# Exercise instructions:
Go through the records and show each line where the word "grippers" occurs.

# Source data:
-*-

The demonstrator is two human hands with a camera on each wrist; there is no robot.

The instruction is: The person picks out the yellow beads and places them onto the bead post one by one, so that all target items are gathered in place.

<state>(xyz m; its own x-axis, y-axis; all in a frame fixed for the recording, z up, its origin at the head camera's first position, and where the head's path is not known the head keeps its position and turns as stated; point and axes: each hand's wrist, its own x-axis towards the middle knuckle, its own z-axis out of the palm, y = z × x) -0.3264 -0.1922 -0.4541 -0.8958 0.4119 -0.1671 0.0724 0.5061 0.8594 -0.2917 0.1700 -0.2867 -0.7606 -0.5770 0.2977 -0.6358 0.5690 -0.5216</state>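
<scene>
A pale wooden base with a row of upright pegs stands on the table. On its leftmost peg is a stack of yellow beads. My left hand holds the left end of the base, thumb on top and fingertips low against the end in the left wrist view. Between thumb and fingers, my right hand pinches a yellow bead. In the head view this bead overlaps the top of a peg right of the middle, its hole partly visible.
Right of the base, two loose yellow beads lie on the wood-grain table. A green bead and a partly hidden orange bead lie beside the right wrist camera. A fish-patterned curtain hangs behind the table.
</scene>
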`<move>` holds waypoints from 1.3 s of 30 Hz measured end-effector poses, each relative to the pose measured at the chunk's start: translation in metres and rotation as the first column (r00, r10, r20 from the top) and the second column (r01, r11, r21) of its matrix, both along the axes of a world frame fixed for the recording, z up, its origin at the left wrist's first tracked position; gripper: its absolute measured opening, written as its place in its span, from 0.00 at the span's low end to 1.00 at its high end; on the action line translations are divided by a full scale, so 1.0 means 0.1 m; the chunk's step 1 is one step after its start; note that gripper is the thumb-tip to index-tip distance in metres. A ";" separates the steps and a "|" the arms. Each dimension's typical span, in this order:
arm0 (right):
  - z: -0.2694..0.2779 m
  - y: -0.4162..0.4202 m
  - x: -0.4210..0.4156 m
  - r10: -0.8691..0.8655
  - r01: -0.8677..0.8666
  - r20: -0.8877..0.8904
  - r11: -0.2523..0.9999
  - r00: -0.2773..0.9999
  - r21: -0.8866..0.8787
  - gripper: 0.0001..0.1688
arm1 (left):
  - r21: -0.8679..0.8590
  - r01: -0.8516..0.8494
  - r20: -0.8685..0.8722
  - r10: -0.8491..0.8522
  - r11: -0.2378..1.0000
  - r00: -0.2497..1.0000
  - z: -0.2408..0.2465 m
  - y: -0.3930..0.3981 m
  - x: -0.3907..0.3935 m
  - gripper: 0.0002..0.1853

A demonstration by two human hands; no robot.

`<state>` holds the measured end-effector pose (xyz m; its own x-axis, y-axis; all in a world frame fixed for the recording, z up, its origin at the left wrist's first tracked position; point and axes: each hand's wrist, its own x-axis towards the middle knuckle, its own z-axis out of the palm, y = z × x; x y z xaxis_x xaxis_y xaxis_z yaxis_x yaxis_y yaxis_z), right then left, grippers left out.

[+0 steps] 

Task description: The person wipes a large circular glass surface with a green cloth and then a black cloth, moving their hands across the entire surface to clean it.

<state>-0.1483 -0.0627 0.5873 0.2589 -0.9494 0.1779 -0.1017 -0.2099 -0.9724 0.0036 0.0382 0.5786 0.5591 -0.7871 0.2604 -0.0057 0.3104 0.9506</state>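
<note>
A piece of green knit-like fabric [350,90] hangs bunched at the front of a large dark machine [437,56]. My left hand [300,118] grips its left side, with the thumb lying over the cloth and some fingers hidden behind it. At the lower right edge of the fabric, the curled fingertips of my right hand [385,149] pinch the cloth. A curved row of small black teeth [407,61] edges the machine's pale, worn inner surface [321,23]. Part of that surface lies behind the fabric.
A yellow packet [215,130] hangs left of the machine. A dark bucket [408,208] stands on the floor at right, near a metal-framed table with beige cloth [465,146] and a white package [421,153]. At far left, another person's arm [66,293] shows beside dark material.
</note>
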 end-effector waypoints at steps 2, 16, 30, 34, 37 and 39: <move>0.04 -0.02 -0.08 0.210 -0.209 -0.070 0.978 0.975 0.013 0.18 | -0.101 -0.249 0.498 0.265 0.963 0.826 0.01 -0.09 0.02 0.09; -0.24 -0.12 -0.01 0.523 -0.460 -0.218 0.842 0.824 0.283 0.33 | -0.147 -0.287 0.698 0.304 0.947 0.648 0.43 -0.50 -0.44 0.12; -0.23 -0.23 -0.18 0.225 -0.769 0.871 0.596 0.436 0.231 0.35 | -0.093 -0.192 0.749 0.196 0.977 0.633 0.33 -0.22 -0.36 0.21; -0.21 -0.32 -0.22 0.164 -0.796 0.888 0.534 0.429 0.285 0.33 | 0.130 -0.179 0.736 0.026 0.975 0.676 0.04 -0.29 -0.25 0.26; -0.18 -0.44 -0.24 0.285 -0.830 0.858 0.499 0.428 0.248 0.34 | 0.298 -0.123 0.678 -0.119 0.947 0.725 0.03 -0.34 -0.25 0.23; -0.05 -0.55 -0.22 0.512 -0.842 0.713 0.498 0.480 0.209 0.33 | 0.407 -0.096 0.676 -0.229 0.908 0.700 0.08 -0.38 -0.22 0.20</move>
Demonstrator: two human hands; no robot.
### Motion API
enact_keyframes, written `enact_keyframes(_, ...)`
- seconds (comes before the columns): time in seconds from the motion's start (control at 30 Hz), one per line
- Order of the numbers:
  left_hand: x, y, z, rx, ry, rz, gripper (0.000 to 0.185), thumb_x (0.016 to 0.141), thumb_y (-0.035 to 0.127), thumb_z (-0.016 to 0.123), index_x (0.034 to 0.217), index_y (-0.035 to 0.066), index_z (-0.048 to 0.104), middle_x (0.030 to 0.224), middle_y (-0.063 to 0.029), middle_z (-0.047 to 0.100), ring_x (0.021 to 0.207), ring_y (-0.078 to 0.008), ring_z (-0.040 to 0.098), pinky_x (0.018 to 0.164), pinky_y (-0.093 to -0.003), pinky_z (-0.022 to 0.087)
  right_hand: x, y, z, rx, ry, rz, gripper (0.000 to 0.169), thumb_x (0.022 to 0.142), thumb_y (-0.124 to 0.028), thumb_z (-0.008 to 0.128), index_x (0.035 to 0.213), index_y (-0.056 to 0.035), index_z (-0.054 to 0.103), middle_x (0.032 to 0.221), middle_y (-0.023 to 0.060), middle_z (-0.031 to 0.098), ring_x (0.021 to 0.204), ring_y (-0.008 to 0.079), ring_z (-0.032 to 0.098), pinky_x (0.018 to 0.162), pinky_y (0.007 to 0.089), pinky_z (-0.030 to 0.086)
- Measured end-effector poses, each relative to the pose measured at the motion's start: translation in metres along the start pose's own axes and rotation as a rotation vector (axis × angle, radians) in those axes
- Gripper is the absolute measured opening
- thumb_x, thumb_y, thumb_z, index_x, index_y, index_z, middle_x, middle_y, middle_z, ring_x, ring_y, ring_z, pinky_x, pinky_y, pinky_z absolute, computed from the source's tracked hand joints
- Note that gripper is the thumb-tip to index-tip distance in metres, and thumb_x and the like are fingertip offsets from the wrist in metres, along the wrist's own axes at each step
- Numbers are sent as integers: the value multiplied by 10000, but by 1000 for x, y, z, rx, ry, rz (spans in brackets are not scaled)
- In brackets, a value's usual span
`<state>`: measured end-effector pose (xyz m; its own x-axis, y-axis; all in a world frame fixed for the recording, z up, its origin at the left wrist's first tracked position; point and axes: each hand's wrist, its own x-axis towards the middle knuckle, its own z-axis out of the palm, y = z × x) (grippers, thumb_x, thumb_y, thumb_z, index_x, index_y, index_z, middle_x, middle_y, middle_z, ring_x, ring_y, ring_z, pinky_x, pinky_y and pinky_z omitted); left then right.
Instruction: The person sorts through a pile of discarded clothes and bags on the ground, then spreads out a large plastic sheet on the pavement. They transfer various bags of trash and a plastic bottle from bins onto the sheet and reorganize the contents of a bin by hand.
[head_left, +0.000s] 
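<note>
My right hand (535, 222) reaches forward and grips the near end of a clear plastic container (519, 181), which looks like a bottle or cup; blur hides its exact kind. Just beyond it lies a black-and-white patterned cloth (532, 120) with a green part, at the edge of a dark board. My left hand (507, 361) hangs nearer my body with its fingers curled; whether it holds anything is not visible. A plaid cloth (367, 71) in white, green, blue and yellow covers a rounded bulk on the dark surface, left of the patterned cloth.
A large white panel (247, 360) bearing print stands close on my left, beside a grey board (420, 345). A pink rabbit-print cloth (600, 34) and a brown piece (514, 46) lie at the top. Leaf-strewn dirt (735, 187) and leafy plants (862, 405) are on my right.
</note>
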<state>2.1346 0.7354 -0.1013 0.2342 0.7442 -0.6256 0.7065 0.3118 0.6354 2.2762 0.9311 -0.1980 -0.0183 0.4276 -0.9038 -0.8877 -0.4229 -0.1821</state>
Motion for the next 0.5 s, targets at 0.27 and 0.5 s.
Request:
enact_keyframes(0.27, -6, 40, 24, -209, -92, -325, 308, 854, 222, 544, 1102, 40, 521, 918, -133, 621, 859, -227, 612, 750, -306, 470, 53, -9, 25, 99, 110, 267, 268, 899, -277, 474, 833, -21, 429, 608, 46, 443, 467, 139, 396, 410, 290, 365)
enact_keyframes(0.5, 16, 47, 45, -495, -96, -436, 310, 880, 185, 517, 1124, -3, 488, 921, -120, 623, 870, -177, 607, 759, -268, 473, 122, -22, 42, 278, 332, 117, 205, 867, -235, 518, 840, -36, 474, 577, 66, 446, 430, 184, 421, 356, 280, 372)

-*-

# Solution below:
`<state>` holds the measured end-effector pose (xyz m; its own x-axis, y-axis; all in a world frame fixed for the recording, z up, its origin at the left wrist's first tracked position; point and axes: each hand's wrist, its own x-axis towards the middle knuckle, its own z-axis out of the palm, y = z × x; x y z xaxis_x xaxis_y xaxis_z yaxis_x yaxis_y yaxis_z), right then left, grippers left out.
`<state>`: measured end-effector pose (xyz m; its own x-axis, y-axis; all in a world frame fixed for the recording, z up, its origin at the left wrist's first tracked position; point and axes: each hand's wrist, its own x-axis towards the middle knuckle, its own z-axis out of the palm, y = z × x) (grippers, thumb_x, thumb_y, thumb_z, index_x, index_y, index_z, middle_x, middle_y, middle_z, ring_x, ring_y, ring_z, pinky_x, pinky_y and pinky_z omitted); left then right.

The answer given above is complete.